In [5]:
import os
import csv
import json
import re
import chardet

In [11]:
# Get the base directory
base_dir = os.getcwd()

# Define input and output file paths
input_file_path = os.path.join(base_dir, "Input_Files", "spam.csv")
output_file_path = os.path.join(base_dir, "Input_Json_Files", "spam.json")

# Detect encoding
with open(input_file_path, 'rb') as raw_file:
    result = chardet.detect(raw_file.read())
    encoding_type = result['encoding']

# Function to clean text
def clean_text(text):
    text = text.strip()  # Remove leading/trailing spaces
    text = re.sub(r'\s+', ' ', text)  # Normalize spaces
    text = text.replace(',,', '')  # Remove unnecessary commas
    return text

# List to store cleaned data
cleaned_data = []

try:
    # Read and clean the raw dataset with detected encoding
    with open(input_file_path, 'r', encoding=encoding_type, errors='replace') as file:
        reader = csv.reader(file)
        next(reader)  # Skip the first row (header)

        for row in reader:
            if len(row) >= 2:  # Ensure row has at least label and message
                label = row[0].strip().lower()  # Convert label to lowercase
                message = clean_text(row[1])
                cleaned_data.append({"label": label, "message": message})

    # Create the necessary directories if they don't exist
    os.makedirs(os.path.dirname(output_file_path), exist_ok=True)

    # Save cleaned data as JSON
    with open(output_file_path, 'w', encoding='utf-8') as json_file:
        json.dump(cleaned_data, json_file, indent=4, ensure_ascii=False)

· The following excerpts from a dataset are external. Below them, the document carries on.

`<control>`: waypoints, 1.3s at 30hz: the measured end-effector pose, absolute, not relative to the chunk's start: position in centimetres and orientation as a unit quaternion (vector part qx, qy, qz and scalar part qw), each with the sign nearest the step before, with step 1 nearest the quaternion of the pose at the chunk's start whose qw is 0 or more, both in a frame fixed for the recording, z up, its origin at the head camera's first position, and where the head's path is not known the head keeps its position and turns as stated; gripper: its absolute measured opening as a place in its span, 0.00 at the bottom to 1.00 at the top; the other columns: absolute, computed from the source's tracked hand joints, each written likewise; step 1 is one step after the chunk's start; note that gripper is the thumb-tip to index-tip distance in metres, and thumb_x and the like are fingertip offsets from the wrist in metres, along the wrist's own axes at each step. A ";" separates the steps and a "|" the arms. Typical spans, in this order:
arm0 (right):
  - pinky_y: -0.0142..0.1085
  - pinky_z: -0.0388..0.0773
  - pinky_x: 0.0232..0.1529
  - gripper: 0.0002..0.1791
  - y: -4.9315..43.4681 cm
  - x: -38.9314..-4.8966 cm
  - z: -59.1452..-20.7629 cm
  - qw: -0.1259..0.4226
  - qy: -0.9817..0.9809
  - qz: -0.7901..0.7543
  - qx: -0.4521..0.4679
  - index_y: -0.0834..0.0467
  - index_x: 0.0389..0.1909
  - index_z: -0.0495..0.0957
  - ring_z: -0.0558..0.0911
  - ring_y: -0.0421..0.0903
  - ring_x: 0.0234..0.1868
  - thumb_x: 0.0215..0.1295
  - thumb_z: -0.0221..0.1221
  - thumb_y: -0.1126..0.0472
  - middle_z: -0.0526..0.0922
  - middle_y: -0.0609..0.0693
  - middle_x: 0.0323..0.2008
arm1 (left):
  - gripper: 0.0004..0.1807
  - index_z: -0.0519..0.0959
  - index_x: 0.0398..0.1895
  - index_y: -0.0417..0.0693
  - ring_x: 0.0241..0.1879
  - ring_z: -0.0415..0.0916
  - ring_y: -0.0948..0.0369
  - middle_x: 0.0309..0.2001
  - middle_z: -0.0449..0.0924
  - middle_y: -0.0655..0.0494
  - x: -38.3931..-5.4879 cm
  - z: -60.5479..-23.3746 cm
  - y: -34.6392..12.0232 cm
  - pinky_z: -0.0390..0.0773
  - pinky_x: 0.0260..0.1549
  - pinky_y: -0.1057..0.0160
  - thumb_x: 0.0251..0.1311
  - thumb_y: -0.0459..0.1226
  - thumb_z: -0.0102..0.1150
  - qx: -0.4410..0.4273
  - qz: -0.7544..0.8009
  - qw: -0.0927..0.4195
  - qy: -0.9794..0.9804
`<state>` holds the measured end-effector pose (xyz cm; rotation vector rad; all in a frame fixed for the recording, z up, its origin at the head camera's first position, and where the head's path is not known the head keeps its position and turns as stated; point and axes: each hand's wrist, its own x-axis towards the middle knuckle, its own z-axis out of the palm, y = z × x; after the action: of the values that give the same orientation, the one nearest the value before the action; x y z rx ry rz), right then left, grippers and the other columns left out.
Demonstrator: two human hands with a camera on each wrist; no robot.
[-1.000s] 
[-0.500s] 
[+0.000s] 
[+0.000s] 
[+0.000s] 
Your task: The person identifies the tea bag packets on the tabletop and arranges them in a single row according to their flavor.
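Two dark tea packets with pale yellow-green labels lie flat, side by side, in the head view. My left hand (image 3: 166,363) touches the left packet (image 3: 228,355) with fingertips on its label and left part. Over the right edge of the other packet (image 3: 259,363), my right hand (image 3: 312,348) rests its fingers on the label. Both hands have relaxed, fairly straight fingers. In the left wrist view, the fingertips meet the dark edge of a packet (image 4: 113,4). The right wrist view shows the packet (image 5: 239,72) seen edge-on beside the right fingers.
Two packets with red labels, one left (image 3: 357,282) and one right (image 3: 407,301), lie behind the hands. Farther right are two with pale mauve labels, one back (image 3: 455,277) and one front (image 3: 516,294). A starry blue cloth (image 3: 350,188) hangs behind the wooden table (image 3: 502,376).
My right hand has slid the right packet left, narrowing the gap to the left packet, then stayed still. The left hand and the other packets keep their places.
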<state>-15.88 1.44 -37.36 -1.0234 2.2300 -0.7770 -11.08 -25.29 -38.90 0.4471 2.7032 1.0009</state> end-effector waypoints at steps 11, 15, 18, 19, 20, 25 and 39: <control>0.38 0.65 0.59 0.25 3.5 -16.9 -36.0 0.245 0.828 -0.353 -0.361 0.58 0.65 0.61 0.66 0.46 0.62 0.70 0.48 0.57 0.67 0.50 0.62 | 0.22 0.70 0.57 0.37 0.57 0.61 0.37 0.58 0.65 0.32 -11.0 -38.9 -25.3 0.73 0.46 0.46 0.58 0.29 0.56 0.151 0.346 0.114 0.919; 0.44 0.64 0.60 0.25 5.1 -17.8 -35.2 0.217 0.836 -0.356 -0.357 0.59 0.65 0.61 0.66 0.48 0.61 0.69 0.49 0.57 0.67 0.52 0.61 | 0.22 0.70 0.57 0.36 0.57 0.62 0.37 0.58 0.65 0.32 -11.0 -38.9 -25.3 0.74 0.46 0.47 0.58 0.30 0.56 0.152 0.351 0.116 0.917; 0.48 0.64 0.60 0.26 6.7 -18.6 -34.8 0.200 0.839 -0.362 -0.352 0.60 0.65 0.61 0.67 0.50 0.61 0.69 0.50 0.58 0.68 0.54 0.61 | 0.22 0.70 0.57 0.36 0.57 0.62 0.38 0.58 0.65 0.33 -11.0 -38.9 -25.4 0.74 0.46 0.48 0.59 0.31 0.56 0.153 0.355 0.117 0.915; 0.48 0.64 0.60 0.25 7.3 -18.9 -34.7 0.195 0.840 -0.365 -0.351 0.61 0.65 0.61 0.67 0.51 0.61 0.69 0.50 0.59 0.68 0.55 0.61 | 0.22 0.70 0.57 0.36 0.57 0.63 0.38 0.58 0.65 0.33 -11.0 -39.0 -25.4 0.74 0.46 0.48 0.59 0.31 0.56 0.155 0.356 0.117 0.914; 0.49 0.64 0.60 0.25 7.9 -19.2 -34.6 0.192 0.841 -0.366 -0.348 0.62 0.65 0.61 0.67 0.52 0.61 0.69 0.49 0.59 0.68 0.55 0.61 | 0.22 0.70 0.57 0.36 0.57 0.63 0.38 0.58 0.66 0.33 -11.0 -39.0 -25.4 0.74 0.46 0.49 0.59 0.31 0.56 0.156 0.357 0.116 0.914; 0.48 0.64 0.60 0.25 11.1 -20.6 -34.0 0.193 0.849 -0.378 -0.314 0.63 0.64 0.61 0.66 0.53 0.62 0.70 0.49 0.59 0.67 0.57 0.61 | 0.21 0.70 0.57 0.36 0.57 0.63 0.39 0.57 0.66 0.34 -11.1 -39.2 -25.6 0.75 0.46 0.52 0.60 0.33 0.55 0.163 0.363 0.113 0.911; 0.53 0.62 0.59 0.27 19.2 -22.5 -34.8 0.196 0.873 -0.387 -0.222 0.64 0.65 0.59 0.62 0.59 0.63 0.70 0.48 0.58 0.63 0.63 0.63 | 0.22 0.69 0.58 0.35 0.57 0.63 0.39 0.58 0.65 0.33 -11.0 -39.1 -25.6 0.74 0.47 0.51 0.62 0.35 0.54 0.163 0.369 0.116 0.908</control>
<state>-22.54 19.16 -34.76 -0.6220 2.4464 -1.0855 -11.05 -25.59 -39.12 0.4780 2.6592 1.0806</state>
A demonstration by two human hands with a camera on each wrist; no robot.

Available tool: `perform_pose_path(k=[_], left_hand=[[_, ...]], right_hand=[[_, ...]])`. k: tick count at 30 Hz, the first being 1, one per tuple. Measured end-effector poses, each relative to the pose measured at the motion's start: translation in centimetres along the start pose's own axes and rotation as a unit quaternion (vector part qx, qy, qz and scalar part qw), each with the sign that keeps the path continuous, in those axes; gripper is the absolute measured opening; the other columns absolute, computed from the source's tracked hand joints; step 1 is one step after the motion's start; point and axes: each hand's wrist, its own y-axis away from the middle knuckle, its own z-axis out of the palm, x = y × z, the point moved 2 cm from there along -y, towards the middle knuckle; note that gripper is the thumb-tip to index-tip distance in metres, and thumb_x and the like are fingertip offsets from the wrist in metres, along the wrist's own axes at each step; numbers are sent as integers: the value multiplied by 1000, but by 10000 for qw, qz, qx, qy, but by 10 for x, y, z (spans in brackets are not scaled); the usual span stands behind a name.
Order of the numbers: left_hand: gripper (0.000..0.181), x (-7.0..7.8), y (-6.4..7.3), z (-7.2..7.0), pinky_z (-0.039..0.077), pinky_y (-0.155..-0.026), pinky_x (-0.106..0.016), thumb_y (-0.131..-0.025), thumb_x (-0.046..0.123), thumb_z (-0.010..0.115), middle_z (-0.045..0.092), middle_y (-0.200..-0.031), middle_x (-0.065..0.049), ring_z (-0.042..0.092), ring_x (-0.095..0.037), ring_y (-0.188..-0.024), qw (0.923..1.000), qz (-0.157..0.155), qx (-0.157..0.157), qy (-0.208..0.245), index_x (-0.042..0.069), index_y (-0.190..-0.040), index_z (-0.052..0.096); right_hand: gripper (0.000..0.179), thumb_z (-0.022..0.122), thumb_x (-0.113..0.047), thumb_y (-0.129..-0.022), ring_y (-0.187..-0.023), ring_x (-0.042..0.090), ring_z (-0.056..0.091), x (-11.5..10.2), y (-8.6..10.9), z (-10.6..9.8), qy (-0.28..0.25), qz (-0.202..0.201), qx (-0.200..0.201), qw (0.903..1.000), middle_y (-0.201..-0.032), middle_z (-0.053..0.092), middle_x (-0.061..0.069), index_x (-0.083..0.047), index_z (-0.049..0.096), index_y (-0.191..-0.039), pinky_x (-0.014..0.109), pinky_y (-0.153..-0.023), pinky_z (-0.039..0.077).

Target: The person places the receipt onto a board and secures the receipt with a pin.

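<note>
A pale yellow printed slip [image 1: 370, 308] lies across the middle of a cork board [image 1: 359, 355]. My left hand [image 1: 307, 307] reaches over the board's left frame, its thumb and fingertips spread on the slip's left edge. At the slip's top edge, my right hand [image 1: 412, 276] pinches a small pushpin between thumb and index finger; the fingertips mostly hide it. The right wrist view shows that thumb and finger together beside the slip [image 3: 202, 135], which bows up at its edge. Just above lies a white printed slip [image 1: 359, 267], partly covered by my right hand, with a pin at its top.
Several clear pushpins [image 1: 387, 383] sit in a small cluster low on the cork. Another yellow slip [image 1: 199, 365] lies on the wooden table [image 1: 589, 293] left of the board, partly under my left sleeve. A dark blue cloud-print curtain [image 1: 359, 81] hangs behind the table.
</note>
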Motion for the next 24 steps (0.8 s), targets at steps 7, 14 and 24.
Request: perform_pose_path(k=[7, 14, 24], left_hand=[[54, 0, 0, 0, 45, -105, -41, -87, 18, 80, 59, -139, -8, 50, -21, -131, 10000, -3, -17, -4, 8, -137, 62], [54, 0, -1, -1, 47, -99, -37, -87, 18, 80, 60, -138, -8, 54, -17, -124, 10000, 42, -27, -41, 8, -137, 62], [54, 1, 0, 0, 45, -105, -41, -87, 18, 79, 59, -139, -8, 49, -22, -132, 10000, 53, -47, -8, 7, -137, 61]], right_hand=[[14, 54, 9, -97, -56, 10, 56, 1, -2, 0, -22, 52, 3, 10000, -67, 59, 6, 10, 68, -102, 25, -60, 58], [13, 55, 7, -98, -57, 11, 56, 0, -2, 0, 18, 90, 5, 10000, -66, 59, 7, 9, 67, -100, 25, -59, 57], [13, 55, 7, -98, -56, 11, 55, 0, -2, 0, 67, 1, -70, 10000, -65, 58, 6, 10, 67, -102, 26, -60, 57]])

    print(f"Conversion completed! JSON file '{output_file_path}' is ready.")
except FileNotFoundError:
    print(f"Error: The file '{input_file_path}' was not found.")
except Exception as e:
    print(f"An error occurred: {e}")


Conversion completed! JSON file 'd:\Project\AI_and_ML\Supervised_Learning\Spam_Detection\Input_Json_Files\spam.json' is ready.